We kept walking, walking, west to the Place des Vosges, where we sat in the sun in the park, watching the panorama and listening to a jazz combo nearby. It was hot by then, and the streets so crowded I think every single Parisian was outside. We wandered around the Pompidou and les Halles, Christopher left, and Lynn and I fell with relief onto a #27 bus home.
After such a lunch, we wanted a simple supper - went to the Mouffetard market to buy thick white asparagus and, since the gariguette strawberries had newly arrived from Spain, some of those too. And then back up Mouffetard to take an aperitif in the fading sun at the Place de la Contrescarpe, the famous local square where Hemingway and many other writers often drank. It feels sometimes as if this whole city is a stage: so many people are either sitting in cafés watching the crowds, or part of the crowds parading past.
As always, Lynn and I talk and talk, much comparison of Canada and France, last night about the Muslim presence in our two countries. In France, it is now illegal for a woman to cover her face in public; she can be fined. I told her that as usual, Canada is waffling. France is a resolutely lay state. Canada is undecided. I wonder what's going on with the election - I have avoided the newspapers.
Today, as predicted, cold and wet.
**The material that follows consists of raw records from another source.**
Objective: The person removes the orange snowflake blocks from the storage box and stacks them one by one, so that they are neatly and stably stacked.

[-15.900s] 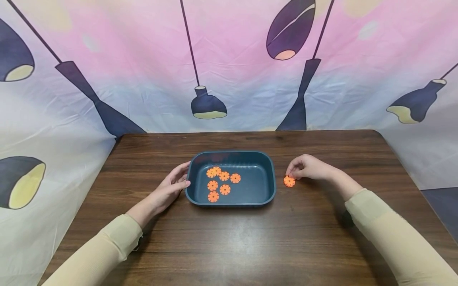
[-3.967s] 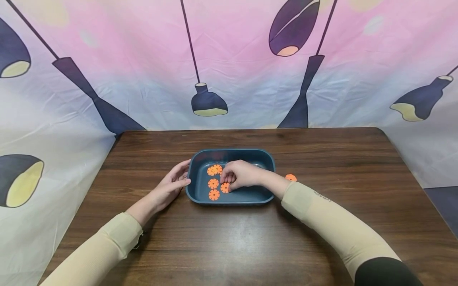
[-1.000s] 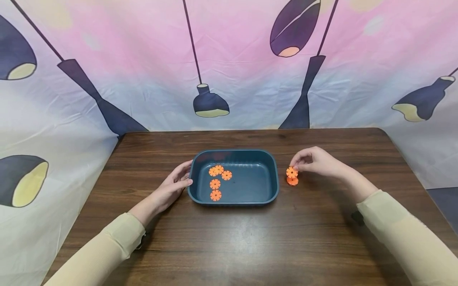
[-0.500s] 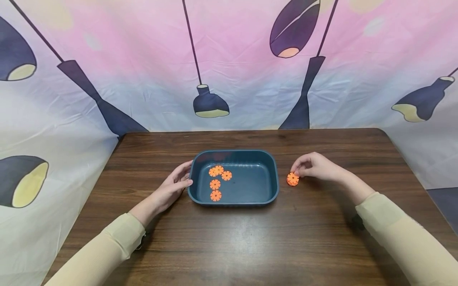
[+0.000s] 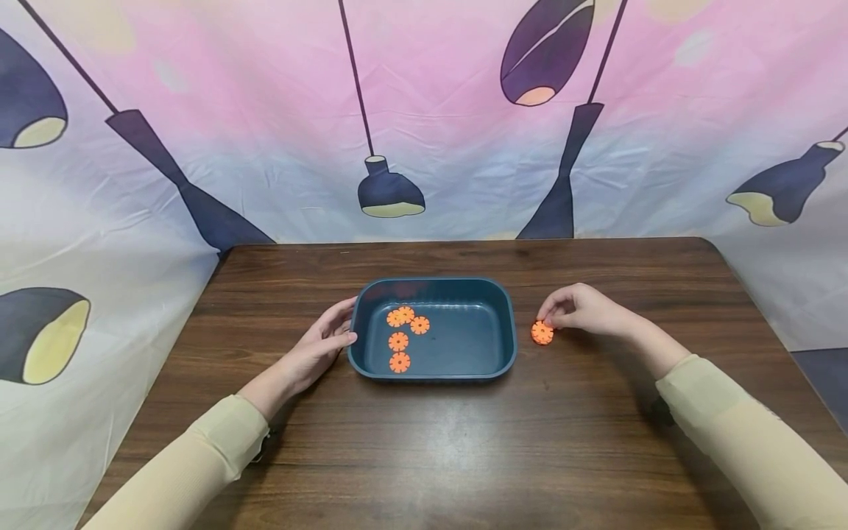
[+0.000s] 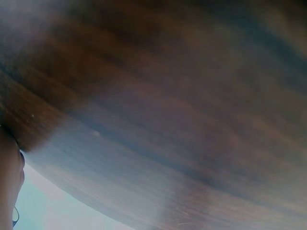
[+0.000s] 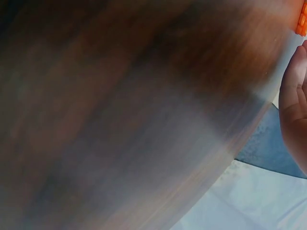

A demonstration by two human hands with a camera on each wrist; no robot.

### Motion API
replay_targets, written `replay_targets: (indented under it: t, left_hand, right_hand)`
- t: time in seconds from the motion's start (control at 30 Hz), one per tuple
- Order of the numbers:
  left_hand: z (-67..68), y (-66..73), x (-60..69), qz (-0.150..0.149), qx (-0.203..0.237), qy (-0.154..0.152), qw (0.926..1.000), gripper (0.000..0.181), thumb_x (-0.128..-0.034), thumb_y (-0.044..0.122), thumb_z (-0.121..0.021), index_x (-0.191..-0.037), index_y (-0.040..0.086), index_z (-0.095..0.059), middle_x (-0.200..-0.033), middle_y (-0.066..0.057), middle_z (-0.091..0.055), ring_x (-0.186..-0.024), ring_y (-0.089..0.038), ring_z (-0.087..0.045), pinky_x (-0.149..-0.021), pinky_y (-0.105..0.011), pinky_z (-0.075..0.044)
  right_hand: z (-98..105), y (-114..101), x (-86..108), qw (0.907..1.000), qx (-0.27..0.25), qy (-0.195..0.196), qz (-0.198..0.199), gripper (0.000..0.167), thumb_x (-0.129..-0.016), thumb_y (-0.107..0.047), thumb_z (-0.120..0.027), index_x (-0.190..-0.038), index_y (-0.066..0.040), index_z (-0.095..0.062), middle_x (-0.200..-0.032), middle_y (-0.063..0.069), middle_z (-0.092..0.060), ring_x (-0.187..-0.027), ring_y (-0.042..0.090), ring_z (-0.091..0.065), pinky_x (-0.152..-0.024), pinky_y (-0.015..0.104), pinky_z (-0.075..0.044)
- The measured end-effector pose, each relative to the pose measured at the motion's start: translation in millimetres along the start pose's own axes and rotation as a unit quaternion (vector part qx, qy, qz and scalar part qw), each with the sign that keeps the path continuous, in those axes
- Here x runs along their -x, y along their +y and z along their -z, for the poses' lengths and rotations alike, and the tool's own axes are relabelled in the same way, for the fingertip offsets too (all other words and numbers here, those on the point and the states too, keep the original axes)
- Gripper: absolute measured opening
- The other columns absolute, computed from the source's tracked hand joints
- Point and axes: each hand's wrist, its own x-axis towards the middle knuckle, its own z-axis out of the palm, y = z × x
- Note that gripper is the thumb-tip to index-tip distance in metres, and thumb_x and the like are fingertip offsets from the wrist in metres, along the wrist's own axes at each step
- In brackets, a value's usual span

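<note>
Right of the tray, my right hand point(image 5: 583, 308) pinches an orange notched plastic disc point(image 5: 542, 333) between thumb and fingertips. That disc lies over others on the table, nearly hiding them; their orange edges point(image 7: 302, 21) show in the right wrist view's top corner, just beyond the fingertips. My left hand point(image 5: 324, 340) holds the left end of a dark blue rectangular tray point(image 5: 431, 377), its thumb at the rim. Several more orange discs point(image 5: 399, 341) lie flat in the tray's left half, two of them overlapping at the back. Only a sliver of my left hand enters the left wrist view.
A brown wood-grain table point(image 5: 437, 456) carries everything. Behind it hangs a cloth backdrop point(image 5: 457, 169) printed with dark lamps, close against the table's back edge. Discs lie only in the left half of the tray floor.
Since four seconds ago, my right hand has carried a disc out of the tray to the right and lowered it onto those on the table. My left hand stays at the tray.
</note>
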Motion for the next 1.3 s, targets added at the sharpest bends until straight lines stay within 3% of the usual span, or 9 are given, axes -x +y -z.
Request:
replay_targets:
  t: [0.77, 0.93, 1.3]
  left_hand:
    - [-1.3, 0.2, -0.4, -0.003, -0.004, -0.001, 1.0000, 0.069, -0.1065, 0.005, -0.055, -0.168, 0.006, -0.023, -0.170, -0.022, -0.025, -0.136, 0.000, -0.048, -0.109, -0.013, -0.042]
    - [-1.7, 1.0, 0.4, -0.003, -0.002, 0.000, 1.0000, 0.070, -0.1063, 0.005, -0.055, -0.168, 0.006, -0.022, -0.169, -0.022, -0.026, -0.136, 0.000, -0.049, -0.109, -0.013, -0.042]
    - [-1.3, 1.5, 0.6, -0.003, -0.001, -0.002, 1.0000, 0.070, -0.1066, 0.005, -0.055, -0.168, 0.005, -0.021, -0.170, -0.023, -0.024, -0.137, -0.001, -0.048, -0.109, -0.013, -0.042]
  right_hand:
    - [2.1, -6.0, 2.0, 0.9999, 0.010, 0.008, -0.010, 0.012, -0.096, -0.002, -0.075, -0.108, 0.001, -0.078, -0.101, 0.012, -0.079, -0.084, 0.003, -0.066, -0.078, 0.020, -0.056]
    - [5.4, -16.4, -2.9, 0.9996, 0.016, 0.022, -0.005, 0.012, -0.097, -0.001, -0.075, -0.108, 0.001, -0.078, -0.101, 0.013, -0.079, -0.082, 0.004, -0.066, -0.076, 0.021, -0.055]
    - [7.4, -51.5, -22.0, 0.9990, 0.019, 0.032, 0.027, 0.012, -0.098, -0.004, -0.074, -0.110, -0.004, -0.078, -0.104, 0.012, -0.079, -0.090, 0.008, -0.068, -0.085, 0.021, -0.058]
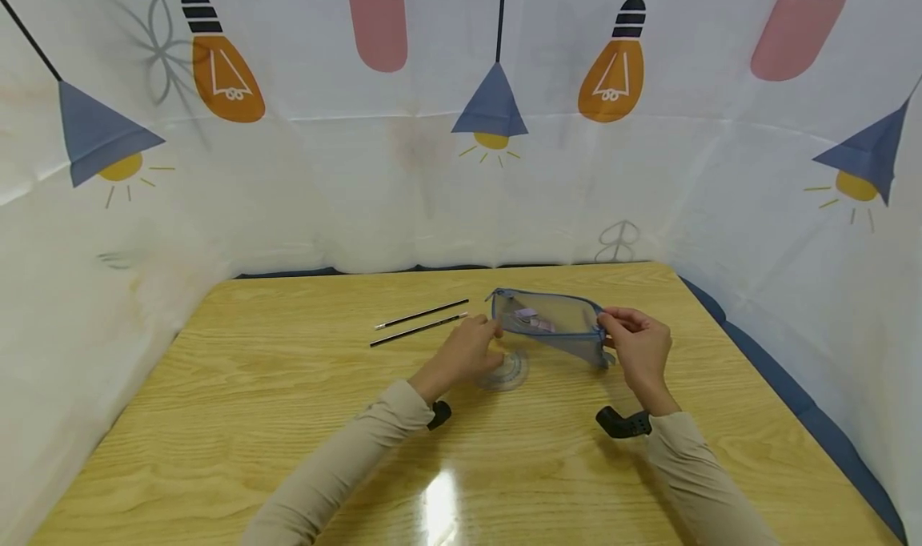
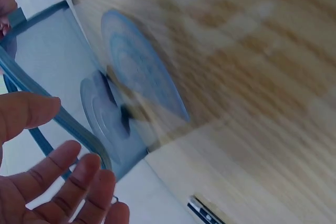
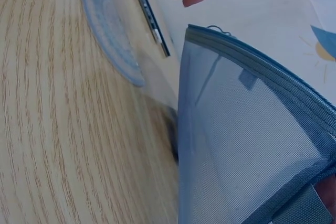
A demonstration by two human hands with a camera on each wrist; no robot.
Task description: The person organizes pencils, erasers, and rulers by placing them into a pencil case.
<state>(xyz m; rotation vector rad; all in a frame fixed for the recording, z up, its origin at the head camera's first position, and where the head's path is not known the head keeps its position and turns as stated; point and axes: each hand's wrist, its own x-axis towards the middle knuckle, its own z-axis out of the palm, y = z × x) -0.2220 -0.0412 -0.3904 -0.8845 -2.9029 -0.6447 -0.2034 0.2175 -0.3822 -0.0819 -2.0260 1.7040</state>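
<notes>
A blue-edged mesh zip pouch [image 1: 572, 312] stands with its top open, propped up from the table. My right hand [image 1: 639, 352] pinches its right end. Close to the pouch's left end hovers my left hand [image 1: 467, 351], thumb and fingers apart with nothing between them in the left wrist view. Inside the mesh lie small purple items [image 1: 531, 317] and a clear curved piece [image 2: 97, 103]. A clear half-round protractor [image 1: 513, 374] lies on the table below my left hand. Seen from the right wrist, the pouch's mesh side [image 3: 236, 124] hides its contents.
Two thin dark pencils [image 1: 421, 314] lie side by side on the wooden table [image 1: 288, 402], left of the pouch. White cloth walls [image 1: 324, 186] printed with lamps surround the table's back and sides. Each wrist carries a black camera mount [image 1: 623, 423].
</notes>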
We went to the market on the rue Monge, to find the wonderful Lebanese vendor I remembered from last year; we bought stuffed eggplant, tabbouleh and baba ghanoush for lunch, and, from the nice vendor on Mouffetard, two fine bottles of wine for under 10 euros. We have saucisson - dried sausage - and a lot of cheese ready for tonight, too, when Bruce is coming to have an aperitif here and then out for dinner with the ladies.
It's noon, still gloomy though not raining. France Classique is playing on the radio. We're about to eat our lunch, which is heating in the oven. Then we may go to a museum.
Or we may not.
Love the pictures Beth and I am not the least bit bored with your description of meals. Keep 'em coming.Ruth
ReplyDeleteRuth, I will struggle to keep you happy.
ReplyDeleteb.
Dear Beth,
ReplyDeleteStop worrying about the elections in Canada. When I got a hint of your political views about "Islam presence" and ban of bukra between your sips of wine, I thought that in Paris you found not only your mojo but also your perfect man: Stephen Harper. Toast!